To address the second part, Mastrorocco said, Instacart became the first online marketplace to accept Supplemental Nutrition Assistance Program benefits online in all 50 states in Washington, D.C., and continues to expand Instacart locations that accept SNAP.
“It really helps stretch the dollar. Consider accessing stores on Instacart that may have lower prices and a better selection than the prices at stores near your home.”she said.
Instacart also offers a scholarship program called Fresh Funds that the healthcare industry and nonprofits can use, and it recently announced partnerships with Medicare Advantage.
In addition to improving access to healthy eating, Instacart educates and inspires consumers to make healthy choices. For example, he teamed up with No Kid Hungry and the University of Kentucky to offer nutrition education to SNAP recipients and found that doing so recipients spent nearly $7 more on produce per week, but kept their overall budget the same.

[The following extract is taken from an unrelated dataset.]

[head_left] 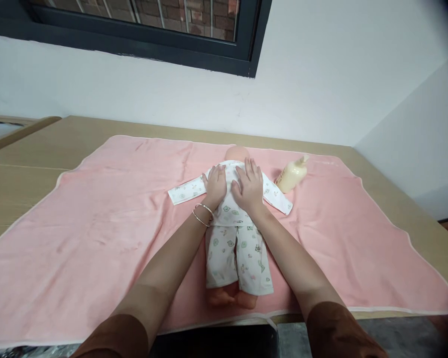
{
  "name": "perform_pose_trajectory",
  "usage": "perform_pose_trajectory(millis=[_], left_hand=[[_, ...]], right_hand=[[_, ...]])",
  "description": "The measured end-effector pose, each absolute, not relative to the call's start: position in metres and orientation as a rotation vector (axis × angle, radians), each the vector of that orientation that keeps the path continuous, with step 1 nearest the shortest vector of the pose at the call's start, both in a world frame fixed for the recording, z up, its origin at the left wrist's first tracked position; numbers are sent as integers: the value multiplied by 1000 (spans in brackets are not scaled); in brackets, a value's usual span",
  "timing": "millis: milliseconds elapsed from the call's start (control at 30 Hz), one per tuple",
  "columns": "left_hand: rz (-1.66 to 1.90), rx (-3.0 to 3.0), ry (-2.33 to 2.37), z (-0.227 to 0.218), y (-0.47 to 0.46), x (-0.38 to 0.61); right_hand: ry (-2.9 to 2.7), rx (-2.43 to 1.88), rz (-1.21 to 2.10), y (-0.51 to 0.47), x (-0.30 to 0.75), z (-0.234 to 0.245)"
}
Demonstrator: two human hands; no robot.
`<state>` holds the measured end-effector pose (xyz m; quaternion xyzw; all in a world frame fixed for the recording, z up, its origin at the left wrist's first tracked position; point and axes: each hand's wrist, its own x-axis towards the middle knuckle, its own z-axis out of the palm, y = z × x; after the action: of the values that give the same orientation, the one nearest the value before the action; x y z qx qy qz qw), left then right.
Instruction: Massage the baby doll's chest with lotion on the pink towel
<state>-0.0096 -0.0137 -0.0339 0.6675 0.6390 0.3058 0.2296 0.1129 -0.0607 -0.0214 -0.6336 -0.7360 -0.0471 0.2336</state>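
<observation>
A baby doll [231, 214] in a white printed top and trousers lies on a pink blanket [108, 209], its head at the far end and its bare feet toward me. Both sleeves are spread out to the sides. My left hand [215, 185] rests on the left side of the doll's upper body, fingers stretched forward. On the right side of the upper body, my right hand [249, 186] lies flat with its fingers somewhat apart. Neither hand grips anything. The doll's face does not show.
To the right of the doll, a pale yellow pump bottle [292, 175] lies tilted on the blanket beside the sleeve. The blanket covers much of a wooden table [33, 164]. Behind it stand a white wall [306, 89] and a dark window frame [209, 54].
</observation>
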Motion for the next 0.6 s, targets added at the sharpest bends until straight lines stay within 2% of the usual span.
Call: perform_pose_trajectory(millis=[233, 600], left_hand=[[824, 1860, 1774, -36, -12, -9], [838, 1837, 1773, -29, -16, -8]], right_hand=[[-2197, -1779, 61, -54, 113, -16], [-2218, -1696, 116, -56, 117, 2]])
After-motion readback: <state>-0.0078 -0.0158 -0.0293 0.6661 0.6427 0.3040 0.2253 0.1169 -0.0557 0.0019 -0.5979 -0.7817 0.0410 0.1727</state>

Instacart also acts as an intermediary between brands and healthcare providers to improve access to nutrition, such as partnering with Lean Cuisine and the Cleveland Clinic to deliver medically personalized meals to consumers through a pilot program.
Under this first pillar, Instacart is also working with the Partnership for a Healthier America to provide 10 million servings of produce to food-insecure families in the US over the next three years as part of PHA’s Good Food For All program.
Pillar Two: Make the healthy choice the easy choice
The second pillar of Instacart Health is to make healthy choices the easy choice by providing tools to guide and simplify healthy grocery shopping.
“Our pillar of easy healthy choices is about recipes and lists and being able to prescribe groceries on Instacart,” Mastrorocco said.
For example, the company offers Care Carts, where nutrition coaches can send groceries via Instacart to recipients. In addition, virtual storefronts, like those in the recently published study with insurer Kaiser Permanente, are designed to help people with diet-related chronic diseases make healthier choices and are tied to a stipend. Healthcare providers can also compile lists of prescribed foods that recipients can shop for on Instacart.
Third pillar: Facilitating food as medicine
The third strand of Instacart Health centers on offering advanced tools for personalized health and collaborative care in the form of food as medicine, a concept that Mastrorocco says is reaching a tipping point following last week’s announcement that Tufts University is launching The Food is Medicine Institute at the school Friedman on nutrition science and policy.
“It’s not Instacart’s job to decide [on a] nutritional formulary,” or the types of foods that will be covered by insurers, “but our job is to be the infrastructure—to make sure we can get [food to beneficiaries]Mastrorocco said.
Instacart also supports research into the power of food as medicine and has partnered with The Rockefeller Foundation and the American Heart Association on this front.
If you’re interested in learning more about how Instacart, The Rockefeller Foundation, and the American Heart Association are working together and with other partners to innovate, test, and expand food as medicine in the U.S., I encourage you to sign up for an upcoming virtual edition of FoodNavigator-USA summit, which airs November 14-16. It’s a three-day event, including a food-as-medicine day, where Instacart, The Rockefeller Foundation, the American Heart Association and Alameda County Recipe4Health will panel discuss the extent and impact of poor nutrition on health and initiatives to scale the food-as-medicine movement in USA. You can learn more by visiting foodnavigatorusasummit.com.
For brands or retailers interested in working with Instacart to explore food as the medicine movement could create business opportunities for them, Mastrorocco says Instacart loves to innovate and is eager to collaborate.